Copy the listing below exactly, but skip the pictures.

### [GIVEN DATA]
◆ ◆ ◆
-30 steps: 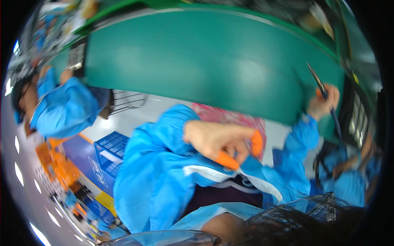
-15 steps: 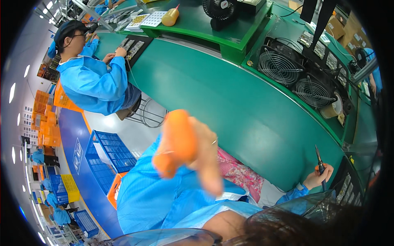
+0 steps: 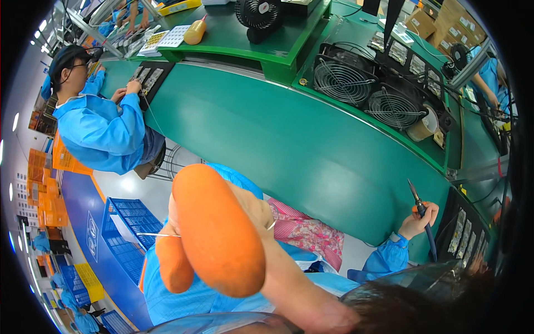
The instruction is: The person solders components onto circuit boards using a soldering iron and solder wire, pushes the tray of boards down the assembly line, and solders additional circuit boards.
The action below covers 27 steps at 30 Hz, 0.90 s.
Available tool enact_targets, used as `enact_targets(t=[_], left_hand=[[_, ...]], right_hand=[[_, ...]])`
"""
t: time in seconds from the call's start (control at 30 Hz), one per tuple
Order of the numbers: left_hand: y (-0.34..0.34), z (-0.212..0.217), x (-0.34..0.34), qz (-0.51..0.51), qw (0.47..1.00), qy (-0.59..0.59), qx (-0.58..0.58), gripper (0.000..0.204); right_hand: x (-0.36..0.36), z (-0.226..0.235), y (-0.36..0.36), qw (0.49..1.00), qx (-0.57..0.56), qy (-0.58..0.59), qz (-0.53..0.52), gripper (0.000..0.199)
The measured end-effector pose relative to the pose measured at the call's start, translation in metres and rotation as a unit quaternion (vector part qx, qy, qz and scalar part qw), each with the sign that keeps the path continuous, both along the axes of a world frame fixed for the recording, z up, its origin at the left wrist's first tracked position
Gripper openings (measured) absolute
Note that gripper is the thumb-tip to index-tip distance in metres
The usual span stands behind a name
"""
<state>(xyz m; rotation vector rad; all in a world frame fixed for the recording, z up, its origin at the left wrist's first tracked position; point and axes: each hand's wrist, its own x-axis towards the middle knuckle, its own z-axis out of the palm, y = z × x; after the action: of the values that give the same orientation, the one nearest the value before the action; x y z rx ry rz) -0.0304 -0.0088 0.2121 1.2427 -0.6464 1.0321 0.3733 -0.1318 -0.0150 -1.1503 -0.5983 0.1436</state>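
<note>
My left hand (image 3: 253,214) is raised very close to the head view, with orange finger cots (image 3: 217,234) over two fingertips. A thin silvery wire (image 3: 158,234) sticks out from between those fingers, which are closed on it. At the right, by the edge of the green bench, my right hand (image 3: 413,224) grips a soldering iron (image 3: 430,239) with its metal tip angled up and away. A black tray of small circuit boards (image 3: 459,231) lies just right of that hand.
Two fans with wire guards (image 3: 342,80) stand beyond the green bench (image 3: 289,150), beside a tape roll (image 3: 424,127). A small black fan (image 3: 258,16) and yellow bottle (image 3: 194,32) sit on a raised shelf. A co-worker (image 3: 100,122) works at left, near a blue crate (image 3: 130,222).
My left hand has come nearer the camera and looks larger, and the wire between its fingers now shows. The whole view has shifted; my right hand still holds the soldering iron.
</note>
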Motion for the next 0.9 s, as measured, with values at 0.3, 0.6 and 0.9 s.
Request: enact_targets(t=[0.3,0.6,0.9], left_hand=[[-0.015,-0.012,0.035,-0.053,0.997,0.034,-0.037,0.029],[-0.009,-0.017,0.051,-0.016,0.995,0.065,-0.070,0.027],[-0.009,0.000,0.041,0.060,0.989,0.059,-0.118,0.015]], right_hand=[[-0.005,0.006,0.000,1.000,0.010,-0.009,0.001,0.018],[-0.002,0.002,0.001,1.000,0.010,-0.015,-0.014,0.019],[-0.004,0.004,-0.001,1.000,0.001,-0.008,-0.005,0.019]])
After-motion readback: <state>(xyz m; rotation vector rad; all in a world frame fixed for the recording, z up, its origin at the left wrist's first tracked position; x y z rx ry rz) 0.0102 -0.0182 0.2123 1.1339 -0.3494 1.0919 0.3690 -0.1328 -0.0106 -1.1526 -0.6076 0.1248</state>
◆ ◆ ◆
### [ANSWER TO THIS PROBLEM]
-30 steps: 
-15 steps: 
+0 steps: 
The instruction is: The person solders components onto circuit boards using a soldering iron and solder wire, pushes the tray of boards down the assembly line, and solders additional circuit boards.
The action below covers 27 steps at 30 Hz, 0.90 s.
Available tool enact_targets, used as `enact_targets(t=[_], left_hand=[[_, ...]], right_hand=[[_, ...]])`
"""
t: time in seconds from the call's start (control at 30 Hz), one per tuple
Order of the numbers: left_hand: y (-0.34..0.34), z (-0.212..0.217), x (-0.34..0.34), qz (-0.51..0.51), qw (0.47..1.00), qy (-0.59..0.59), qx (-0.58..0.58), gripper (0.000..0.204); right_hand: x (-0.36..0.36), z (-0.226..0.235), y (-0.36..0.36), qw (0.49..1.00), qx (-0.57..0.56), qy (-0.58..0.59), qz (-0.53..0.52), gripper (0.000..0.199)
The measured end-effector pose relative to the pose measured at the call's start, translation in metres and rotation as a unit quaternion (vector part qx, qy, qz and scalar part qw), each with the sign that keeps the path continuous, both along the axes of a world frame fixed for the recording, z up, its origin at the left wrist's first tracked position
Gripper openings (measured) absolute
Note that gripper is the thumb-tip to index-tip distance in metres
The usual span stands behind a name
"""
<state>(xyz m; rotation vector rad; all in a world frame fixed for the recording, z up, its origin at the left wrist's first tracked position; point and axes: each hand's wrist, its own x-axis towards the middle knuckle, its own z-axis out of the palm, y = z × x; after the action: of the values that give the same orientation, the one nearest the value before the action; x y z rx ry rz) -0.0304 -0.0088 0.2121 1.2427 -0.6464 1.0321 0.3733 -0.1318 -0.0150 -1.1503 -0.5983 0.1436</state>
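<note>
My left hand (image 3: 253,214) is raised very close to the head view, with orange finger cots (image 3: 217,234) over two fingertips. A thin silvery wire (image 3: 158,234) sticks out from between those fingers, which are closed on it. At the right, by the edge of the green bench, my right hand (image 3: 413,224) grips a soldering iron (image 3: 430,239) with its metal tip angled up and away. A black tray of small circuit boards (image 3: 459,231) lies just right of that hand.
Two fans with wire guards (image 3: 342,80) stand beyond the green bench (image 3: 289,150), beside a tape roll (image 3: 424,127). A small black fan (image 3: 258,16) and yellow bottle (image 3: 194,32) sit on a raised shelf. A co-worker (image 3: 100,122) works at left, near a blue crate (image 3: 130,222).
My left hand has come nearer the camera and looks larger, and the wire between its fingers now shows. The whole view has shifted; my right hand still holds the soldering iron.
</note>
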Motion for the next 0.9 s, as measured, with values at 0.3, 0.6 and 0.9 s.
Request: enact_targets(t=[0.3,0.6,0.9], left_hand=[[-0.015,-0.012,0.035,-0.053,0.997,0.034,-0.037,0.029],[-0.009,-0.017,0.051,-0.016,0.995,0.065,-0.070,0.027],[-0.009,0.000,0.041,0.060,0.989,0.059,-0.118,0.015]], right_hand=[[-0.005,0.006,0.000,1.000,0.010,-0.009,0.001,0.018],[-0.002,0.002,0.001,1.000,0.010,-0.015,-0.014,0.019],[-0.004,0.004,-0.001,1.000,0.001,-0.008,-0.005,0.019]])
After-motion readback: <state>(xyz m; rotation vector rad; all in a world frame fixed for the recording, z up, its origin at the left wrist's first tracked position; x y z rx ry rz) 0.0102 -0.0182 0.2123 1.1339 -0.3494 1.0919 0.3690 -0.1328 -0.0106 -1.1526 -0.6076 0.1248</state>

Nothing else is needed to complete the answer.